Only one span is wanted from the lines below: from the one with "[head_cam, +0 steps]" up to and including the one with "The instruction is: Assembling". Copy it exactly, without images.

(SUPPLIED MATERIAL)

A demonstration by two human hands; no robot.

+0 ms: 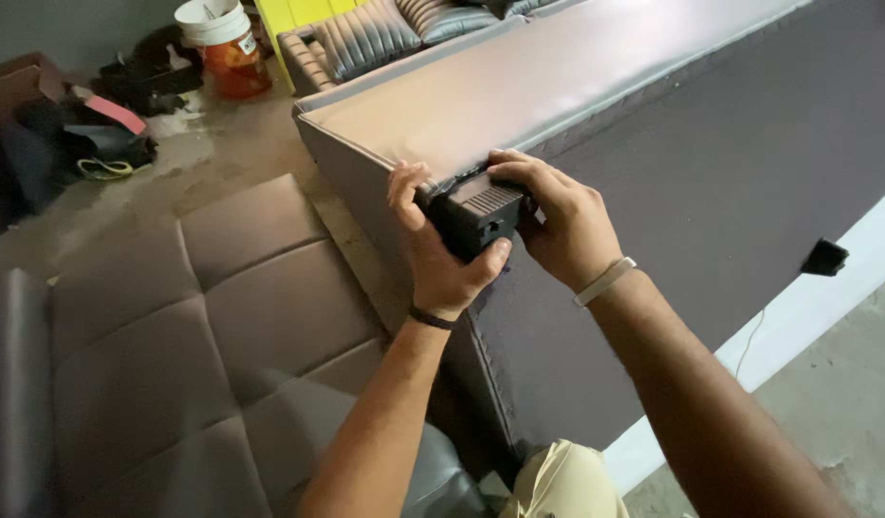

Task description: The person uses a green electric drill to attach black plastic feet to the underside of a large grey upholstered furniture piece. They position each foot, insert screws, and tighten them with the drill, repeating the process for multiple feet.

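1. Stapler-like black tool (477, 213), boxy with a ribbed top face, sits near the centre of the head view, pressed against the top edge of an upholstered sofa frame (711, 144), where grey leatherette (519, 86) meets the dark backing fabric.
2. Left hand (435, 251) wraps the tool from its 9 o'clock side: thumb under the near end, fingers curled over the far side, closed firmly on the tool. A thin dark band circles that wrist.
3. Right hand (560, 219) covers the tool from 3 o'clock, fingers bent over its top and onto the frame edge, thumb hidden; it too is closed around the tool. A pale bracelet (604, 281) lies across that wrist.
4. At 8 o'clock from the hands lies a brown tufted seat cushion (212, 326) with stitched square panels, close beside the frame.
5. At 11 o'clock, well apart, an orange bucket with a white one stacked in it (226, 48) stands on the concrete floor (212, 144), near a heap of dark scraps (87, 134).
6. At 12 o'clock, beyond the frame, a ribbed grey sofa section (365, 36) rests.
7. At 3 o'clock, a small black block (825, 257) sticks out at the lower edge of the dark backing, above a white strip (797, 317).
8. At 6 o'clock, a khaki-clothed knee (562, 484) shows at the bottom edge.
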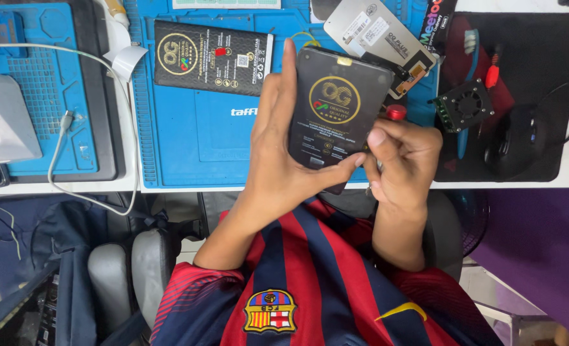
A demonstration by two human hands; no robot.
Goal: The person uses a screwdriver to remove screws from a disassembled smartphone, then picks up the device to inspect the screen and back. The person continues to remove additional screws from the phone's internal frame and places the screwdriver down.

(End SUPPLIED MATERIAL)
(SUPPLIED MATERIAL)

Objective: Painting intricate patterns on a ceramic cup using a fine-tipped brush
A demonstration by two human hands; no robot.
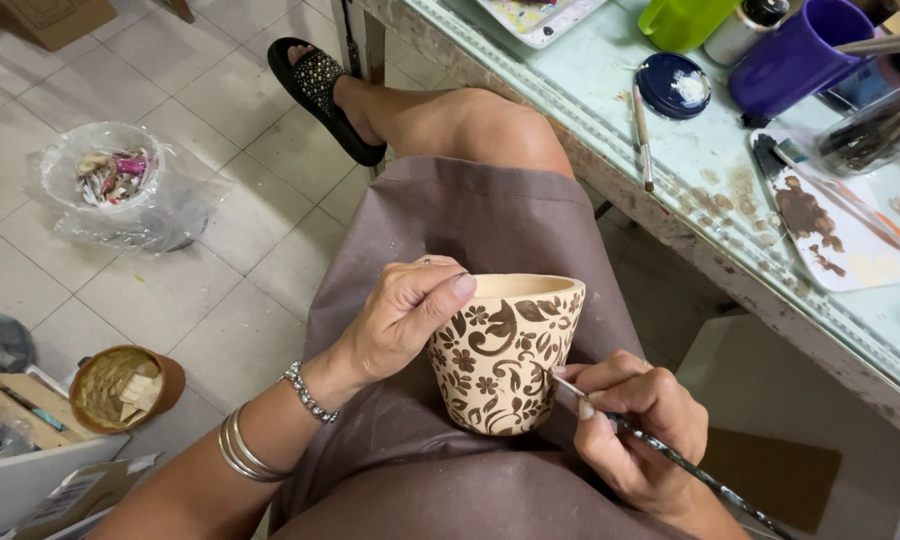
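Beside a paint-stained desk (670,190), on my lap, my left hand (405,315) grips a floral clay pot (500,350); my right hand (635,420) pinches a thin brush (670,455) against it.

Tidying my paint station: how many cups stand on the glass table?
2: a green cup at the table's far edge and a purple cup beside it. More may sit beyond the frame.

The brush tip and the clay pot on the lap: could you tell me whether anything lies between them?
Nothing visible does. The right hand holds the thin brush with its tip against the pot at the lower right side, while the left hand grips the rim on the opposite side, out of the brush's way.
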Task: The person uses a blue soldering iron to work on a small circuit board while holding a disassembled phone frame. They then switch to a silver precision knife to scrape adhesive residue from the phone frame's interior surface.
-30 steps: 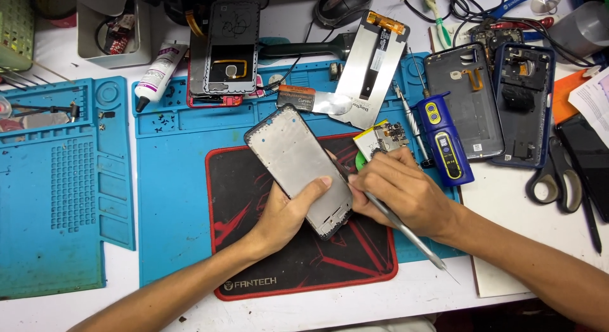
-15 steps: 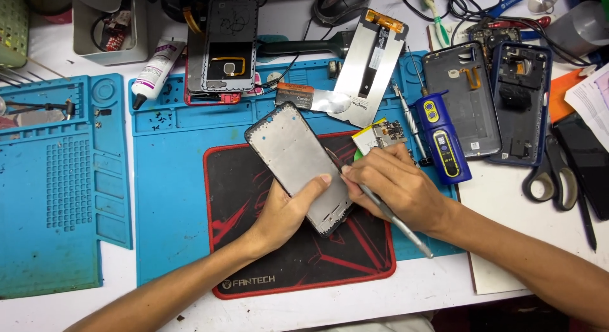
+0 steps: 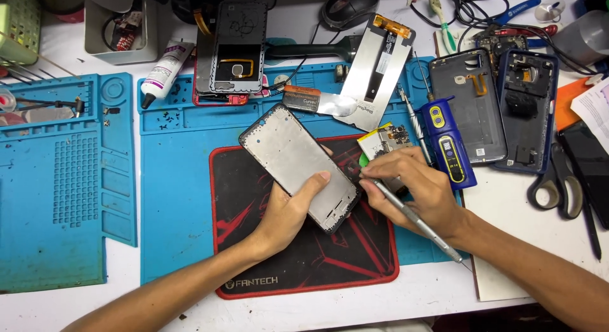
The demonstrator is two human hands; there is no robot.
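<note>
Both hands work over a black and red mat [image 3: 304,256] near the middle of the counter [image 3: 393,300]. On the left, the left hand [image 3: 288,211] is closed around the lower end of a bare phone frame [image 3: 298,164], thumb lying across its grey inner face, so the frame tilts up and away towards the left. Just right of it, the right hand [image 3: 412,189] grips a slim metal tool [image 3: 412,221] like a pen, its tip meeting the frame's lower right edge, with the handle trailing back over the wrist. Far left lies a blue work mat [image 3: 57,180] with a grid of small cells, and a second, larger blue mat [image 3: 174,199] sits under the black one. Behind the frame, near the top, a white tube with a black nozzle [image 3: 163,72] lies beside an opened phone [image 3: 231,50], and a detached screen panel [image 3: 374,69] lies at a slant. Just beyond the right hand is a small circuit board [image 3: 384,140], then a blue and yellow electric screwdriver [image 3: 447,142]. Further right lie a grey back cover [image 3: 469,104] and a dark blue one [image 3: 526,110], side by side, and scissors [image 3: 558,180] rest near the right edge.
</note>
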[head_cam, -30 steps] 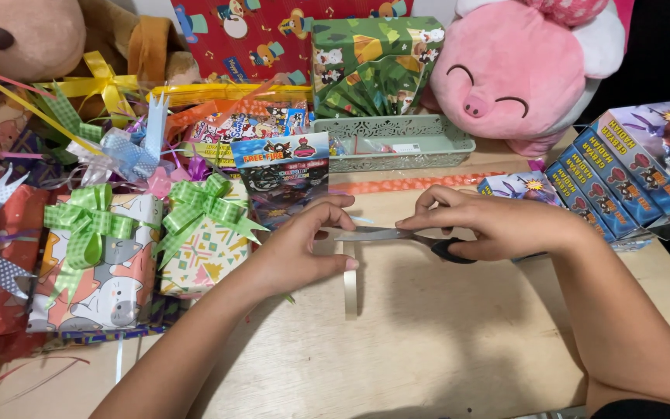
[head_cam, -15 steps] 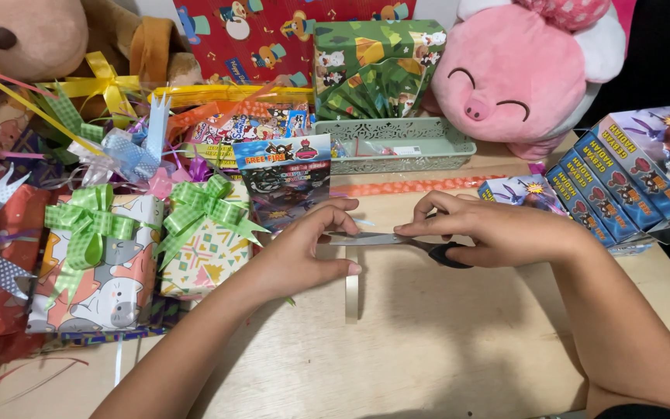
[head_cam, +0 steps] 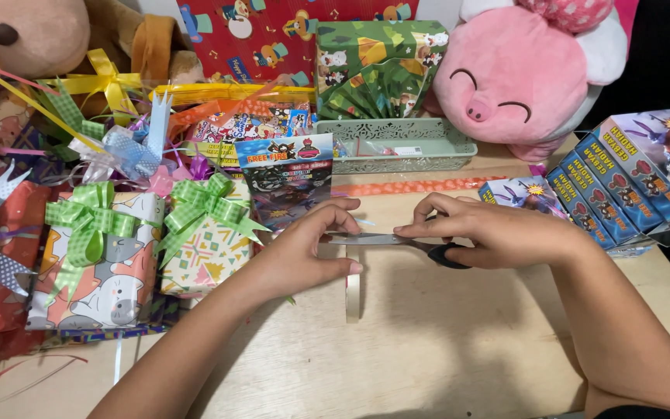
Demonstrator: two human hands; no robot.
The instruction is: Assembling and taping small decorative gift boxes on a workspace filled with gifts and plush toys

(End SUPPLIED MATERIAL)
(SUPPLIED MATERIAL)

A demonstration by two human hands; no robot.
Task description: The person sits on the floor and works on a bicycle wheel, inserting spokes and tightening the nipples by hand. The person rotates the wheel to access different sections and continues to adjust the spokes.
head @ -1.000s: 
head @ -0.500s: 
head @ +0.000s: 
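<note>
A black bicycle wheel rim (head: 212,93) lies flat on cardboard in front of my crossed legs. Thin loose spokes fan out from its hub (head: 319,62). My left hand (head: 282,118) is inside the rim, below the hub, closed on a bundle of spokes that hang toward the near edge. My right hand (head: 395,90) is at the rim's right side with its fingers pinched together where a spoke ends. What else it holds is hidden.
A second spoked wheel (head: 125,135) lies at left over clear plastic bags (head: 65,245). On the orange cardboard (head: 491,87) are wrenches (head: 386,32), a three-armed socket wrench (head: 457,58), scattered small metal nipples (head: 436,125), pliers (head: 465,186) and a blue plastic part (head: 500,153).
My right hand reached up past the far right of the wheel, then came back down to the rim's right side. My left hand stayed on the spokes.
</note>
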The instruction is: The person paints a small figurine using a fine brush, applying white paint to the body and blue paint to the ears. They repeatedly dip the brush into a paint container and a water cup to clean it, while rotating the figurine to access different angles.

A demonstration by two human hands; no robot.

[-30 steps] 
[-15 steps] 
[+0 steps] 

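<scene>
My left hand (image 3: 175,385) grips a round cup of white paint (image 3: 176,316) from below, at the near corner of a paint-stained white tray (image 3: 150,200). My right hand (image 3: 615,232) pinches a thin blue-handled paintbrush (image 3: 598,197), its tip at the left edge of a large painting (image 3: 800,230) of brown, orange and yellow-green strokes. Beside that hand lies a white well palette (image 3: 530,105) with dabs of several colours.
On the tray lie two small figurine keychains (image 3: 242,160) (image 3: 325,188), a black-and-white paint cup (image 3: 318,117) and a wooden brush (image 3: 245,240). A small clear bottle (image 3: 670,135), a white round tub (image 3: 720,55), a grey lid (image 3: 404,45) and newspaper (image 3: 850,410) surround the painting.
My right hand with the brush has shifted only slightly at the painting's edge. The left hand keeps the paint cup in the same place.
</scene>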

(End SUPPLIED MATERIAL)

#### OUTPUT OF THE TASK:
[head_cam, +0 steps] 
Demonstrator: two human hands; no robot.
The instruction is: Assembling and taping small decorative gift boxes on a workspace filled with gifts and plush toys

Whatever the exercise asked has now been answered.